Menanggapi tentang "curhat" para tokoh itu, pihak PPAD yang diwakili oleh Letjen.TNI purn. Kiki Syahnakri menegaskan perubahan di negeri ini harus dilakukan secara konstitusional agar tidak ada distorsi sejarah terhadap perjalanan bangsa. Karena itu, lanjut Kiki pihak-pihak yang ingin revolusi untuk menahan diri karena sangat mahal ongkos yang harus dibayar disamping memang syarat yang belum bisa terpenuhi untuk itu. "Revolusi itu bisa terjadi jika memenuhi 3 syarat , pimpinan yang kuat, dukungan yang bulat dan tujuan yang jelas," ungkap Kiki. Sementara itu Pemimpin Gerakan Beli Indonesia, Ir. H.Heppy Trenggono, Mkom menanggapi dinamika forum diskusi dengan sebuah ucapan terima kasih kepada para sesepuh yang telah bercerita banyak tentang sejarah dan perjalanan bangsa ini. "Bagaimana jika kisah dan sejarah seperti ini tidak ada lagi yang menceritakannya, maka generasi setelah ini tidak ada yang tahu dengan sejarah bangsanya sendiri.
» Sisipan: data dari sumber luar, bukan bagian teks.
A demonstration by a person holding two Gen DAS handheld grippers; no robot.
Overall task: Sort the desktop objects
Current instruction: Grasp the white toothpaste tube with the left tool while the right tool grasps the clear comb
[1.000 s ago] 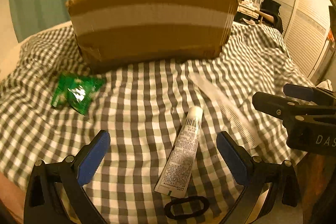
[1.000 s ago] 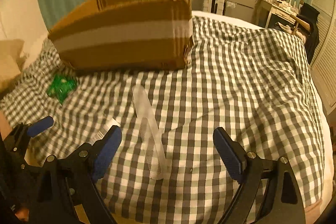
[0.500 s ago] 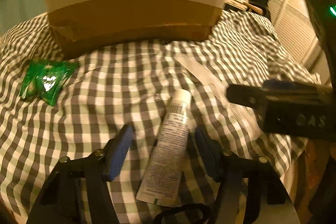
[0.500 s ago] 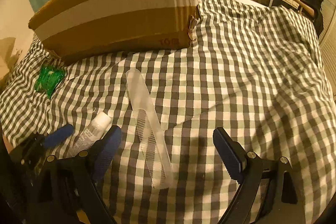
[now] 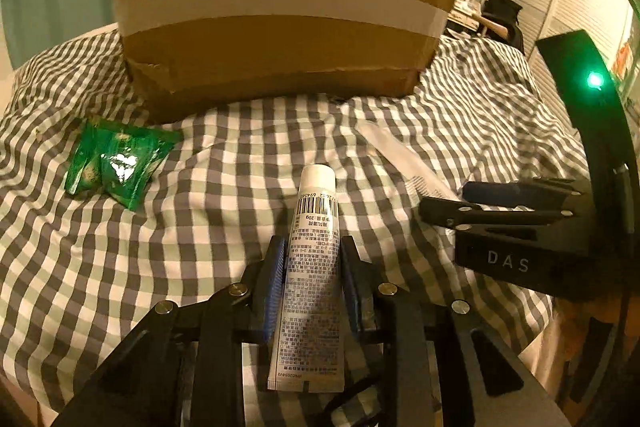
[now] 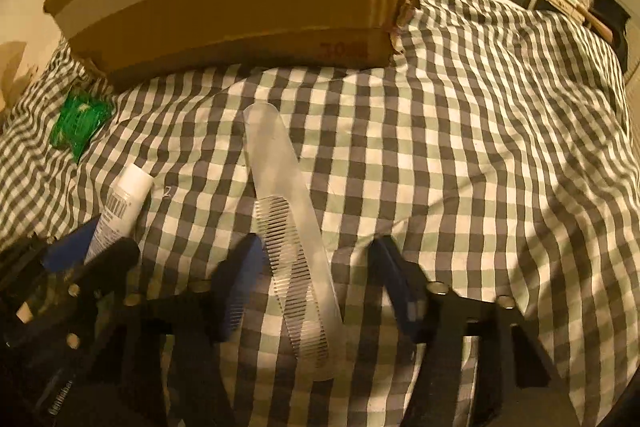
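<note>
White barcoded tube (image 5: 313,267) is pinched by closing left gripper (image 5: 312,251); right gripper (image 6: 316,267) closing around clear comb (image 6: 296,227).

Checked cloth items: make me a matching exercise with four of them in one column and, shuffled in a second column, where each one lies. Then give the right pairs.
Things:
1. tube
2. comb
3. green packet
4. box

Places:
A. far side of the cloth, behind everything else
B. between the closing fingers of the left claw
C. alone on the cloth, left of the tube
D. between the fingers of the right claw, which are closing but not yet touching it

Pairs: 1-B, 2-D, 3-C, 4-A
</note>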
Karena hari perjalanan bangsa ini sudah sangat semakin jauh dari cita-cita kemerdekaan," kata Heppy. Tentang keadaan kesejahteraan di Indonesia, Heppy menilai bahwa Indonesia memang hidup jauh di bawah kemampuannya. Menurutnya, seharusnya Indonesia tidak hidup dengan biaya Rp. 1.200 Triliyun per tahun. Angka itu sangat tidak layak untuk negara sebesar ini. "Itu disebabkan karena kita hidup dengan cara bangsa miskin," tegas Heppy. Banyak perilaku elit dan rakyat yang hidup dengan cara miskin, seperti korupsi membuang waktu sia-sia termasuk membiarkan kekayaan negara ini menguap tanpa menjadi apa-apa untuk negeri sendiri.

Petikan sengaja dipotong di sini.